• [Exercise goal]:
The required output is the full listing below, reproduced word for word.

• [Available data]:
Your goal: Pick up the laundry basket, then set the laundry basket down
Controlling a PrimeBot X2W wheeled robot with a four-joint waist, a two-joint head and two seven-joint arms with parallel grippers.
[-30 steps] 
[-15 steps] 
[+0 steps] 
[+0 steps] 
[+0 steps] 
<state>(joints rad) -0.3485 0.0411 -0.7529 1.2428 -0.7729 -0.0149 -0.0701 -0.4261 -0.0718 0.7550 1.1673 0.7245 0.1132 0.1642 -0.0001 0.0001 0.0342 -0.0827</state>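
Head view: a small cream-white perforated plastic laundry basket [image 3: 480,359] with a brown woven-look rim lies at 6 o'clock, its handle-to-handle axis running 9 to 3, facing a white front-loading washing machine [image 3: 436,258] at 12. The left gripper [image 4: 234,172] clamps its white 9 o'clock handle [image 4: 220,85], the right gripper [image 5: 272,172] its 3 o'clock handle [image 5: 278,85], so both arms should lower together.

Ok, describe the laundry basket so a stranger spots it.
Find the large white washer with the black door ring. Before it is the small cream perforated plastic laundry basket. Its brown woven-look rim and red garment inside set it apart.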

• [Answer for the task]:
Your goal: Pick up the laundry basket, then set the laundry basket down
Controlling a PrimeBot X2W wheeled robot with a four-joint waist, a two-joint head and two seven-joint arms with parallel grippers.
[-30 steps] 
[-15 steps] 
[+0 steps] 
[+0 steps] 
[+0 steps] 
<state>(joints rad) -0.3485 0.0411 -0.7529 1.2428 -0.7729 -0.0149 -0.0701 -0.4261 -0.0718 0.7550 1.1673 0.7245 0.1132 0.1642 -0.0001 0.0001 0.0342 -0.0827</state>
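Head view: a small cream-white perforated plastic laundry basket [image 3: 480,359] with a brown woven-look rim lies at 6 o'clock, its handle-to-handle axis running 9 to 3, facing a white front-loading washing machine [image 3: 436,258] at 12. The left gripper [image 4: 234,172] clamps its white 9 o'clock handle [image 4: 220,85], the right gripper [image 5: 272,172] its 3 o'clock handle [image 5: 278,85], so both arms should lower together.

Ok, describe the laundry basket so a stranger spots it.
Find the large white washer with the black door ring. Before it is the small cream perforated plastic laundry basket. Its brown woven-look rim and red garment inside set it apart.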

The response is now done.